## Data segment

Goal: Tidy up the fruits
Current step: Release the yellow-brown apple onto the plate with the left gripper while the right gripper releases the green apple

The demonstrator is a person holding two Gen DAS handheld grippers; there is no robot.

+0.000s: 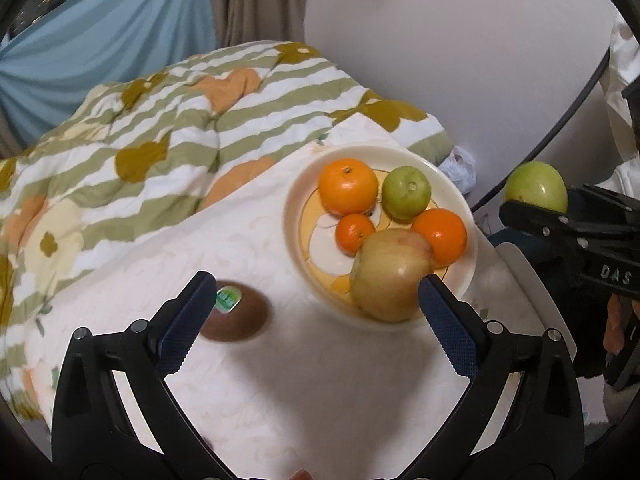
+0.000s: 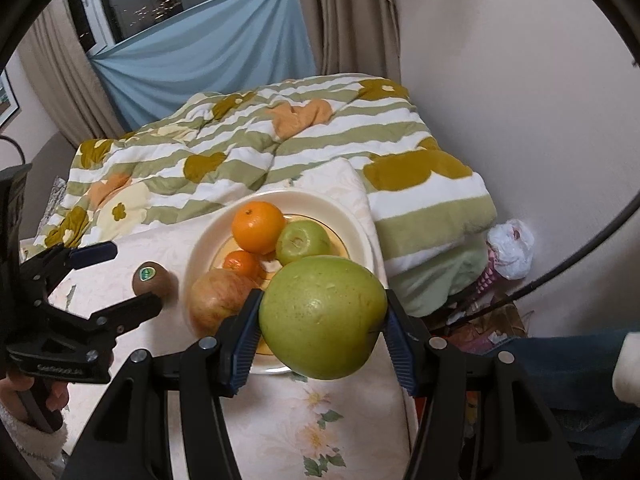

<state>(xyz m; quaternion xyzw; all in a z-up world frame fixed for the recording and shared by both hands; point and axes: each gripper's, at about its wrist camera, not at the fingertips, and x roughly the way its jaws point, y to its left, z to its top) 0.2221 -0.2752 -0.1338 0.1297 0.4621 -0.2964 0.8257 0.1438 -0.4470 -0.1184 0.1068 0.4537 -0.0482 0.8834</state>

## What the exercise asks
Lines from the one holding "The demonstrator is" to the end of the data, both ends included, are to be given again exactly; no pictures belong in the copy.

## Problem solution
The demonstrator is a person holding two Gen DAS handheld grippers; there is no robot.

+0.000s: 
+0.000s: 

<state>(xyz m; quaternion xyzw; all in a z-up world frame fixed for the recording and shared by both hands; point and axes: each gripper's, at about its wrist camera, not at the fingertips, and x roughly the way its jaws point, y to its left, z to its top) 0.2221 -0.2752 -0.1338 0.1297 0.4621 -0.2964 0.8257 0.1438 -0.4470 -0.1184 0.1068 0.4537 -0.0482 0.8834</state>

This exercise has no more to it.